American gas detector company

Industrial Scientific Corporation is an American company headquartered in Pittsburgh, Pennsylvania, that designs and manufactures gas detection products that protect workers from hazardous conditions around the world. Key markets include utilities, chemical production, oil and gas, steel and coke, paper industry, fire service, construction, military, insurance companies, food service, and general industry.

== History ==
Industrial Scientific began in 1976 as the Research Division of the National Mine Service Company (NMS) with a focus on developing instrumentation to detect methane gas. In 1985, NMS sold the division to founder Kenton McElhattan, and Industrial Scientific started its operations as a private company. The catalyst for the separation stemmed from an argument with NMS's Scottish majority owner over a used microscope worth $600.

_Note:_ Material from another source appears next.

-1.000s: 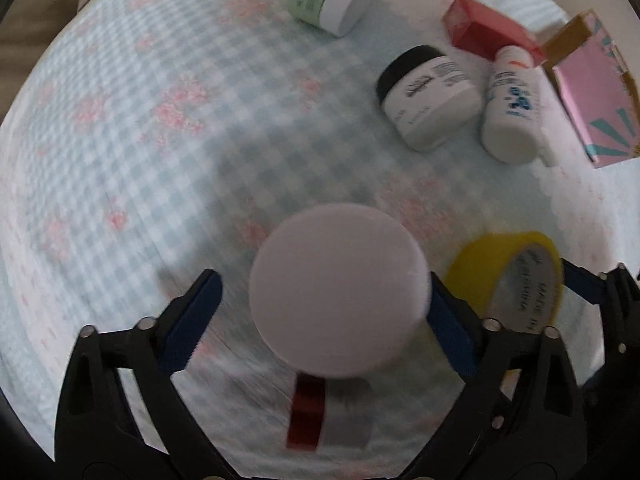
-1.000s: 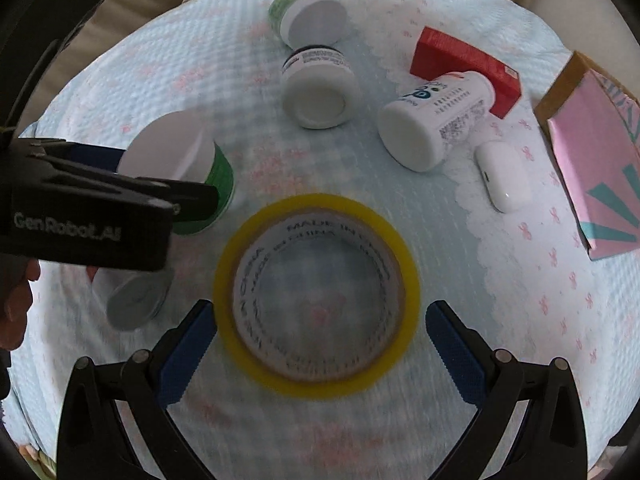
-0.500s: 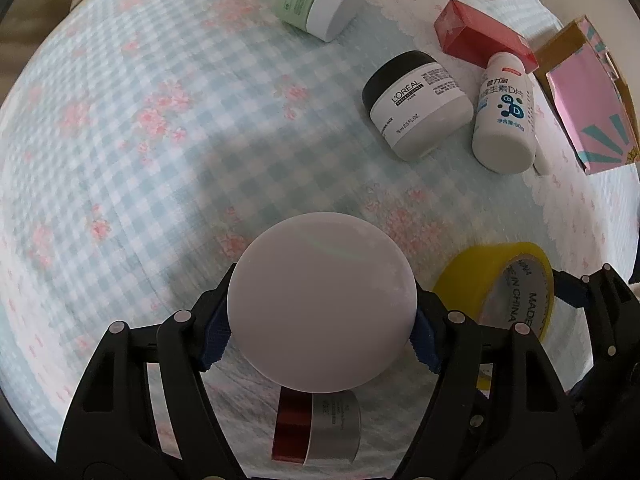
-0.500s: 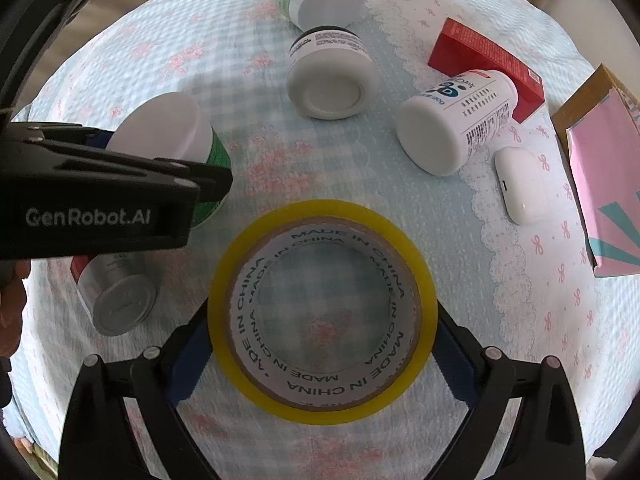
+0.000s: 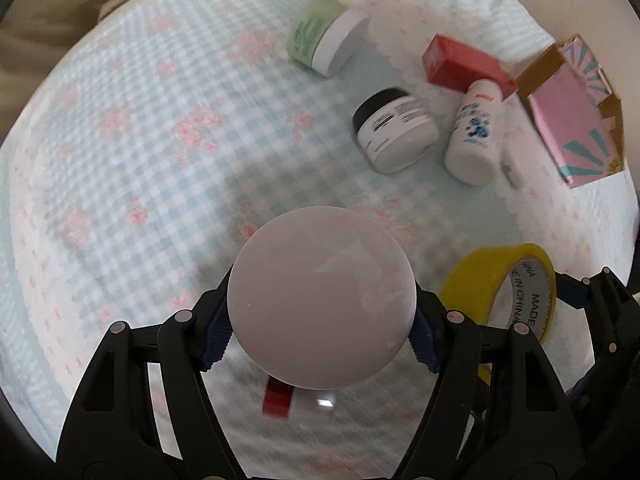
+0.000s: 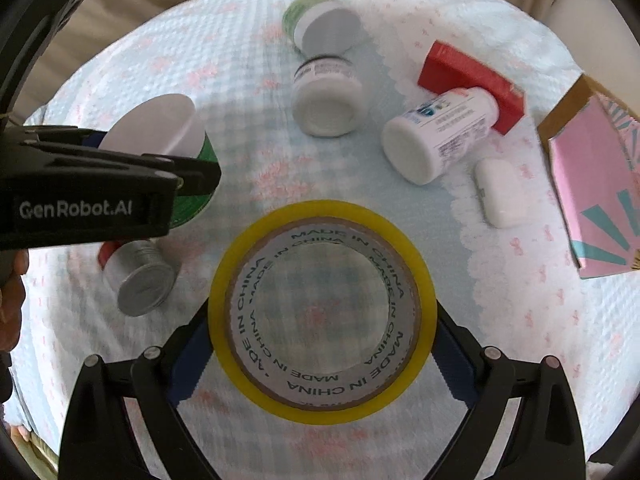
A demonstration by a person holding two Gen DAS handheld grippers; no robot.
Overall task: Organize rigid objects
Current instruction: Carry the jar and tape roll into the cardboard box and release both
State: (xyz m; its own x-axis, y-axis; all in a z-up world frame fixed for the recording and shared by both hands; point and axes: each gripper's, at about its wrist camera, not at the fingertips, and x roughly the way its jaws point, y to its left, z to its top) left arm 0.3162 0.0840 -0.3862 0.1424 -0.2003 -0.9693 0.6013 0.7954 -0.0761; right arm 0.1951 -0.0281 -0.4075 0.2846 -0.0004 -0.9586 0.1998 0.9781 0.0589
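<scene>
My left gripper (image 5: 322, 338) is shut on a green jar with a white lid (image 5: 322, 298), held above the cloth; the jar shows in the right wrist view (image 6: 160, 136) with the left gripper (image 6: 120, 184) across it. My right gripper (image 6: 322, 350) is shut on a yellow tape roll (image 6: 322, 310), which also shows at the lower right of the left wrist view (image 5: 504, 288). A red and silver can (image 6: 138, 280) lies on the cloth below the left gripper.
On the checked cloth (image 5: 160, 140) lie a pale green jar (image 5: 326, 40), a black-lidded white jar (image 5: 394, 134), a white bottle (image 5: 474, 136), a red box (image 5: 460, 66), a white case (image 6: 500, 192) and a pink box (image 5: 572, 112).
Both grippers closed on their objects, the left on the white-lidded jar, the right on the tape roll. Both have lifted slightly; the view has shifted and the far objects sit lower in frame.
</scene>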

In 2015, Industrial Scientific moved into a new 200,000 square foot headquarters in Robinson Township, Pennsylvania, consolidating their operations from four buildings in Oakdale, Pennsylvania and Findlay Township, Pennsylvania into one.

In 2017, Industrial Scientific was acquired by Fortive, the parent company of Fluke, Tektronix, among others.

===Acquisitions===

In 2006, Industrial Scientific acquired Oldham S.A. of Arras, France, a company primarily manufacturing fixed gas monitoring Systems.

In 2008, Industrial Scientific acquired DBO2, a company using a self developed data mining software to predict and forestall safety problems primarily in the building industry.

In 2019, Industrial Scientific acquired Toronto software company Intelex Technologies, a developer of environmental, health and safety, and quality software.

In 2025, Industrial Scientific acquired Auckland real-time environmental monitoring company Aeroqual.

== Products ==

Industrial Scientific designs and manufactures various styles of intrinsically safe gas detection equipment designed to work as personal protective equipment or as an area monitoring solution. Industrial Scientific also develops a software as a service product called Predictive Solutions.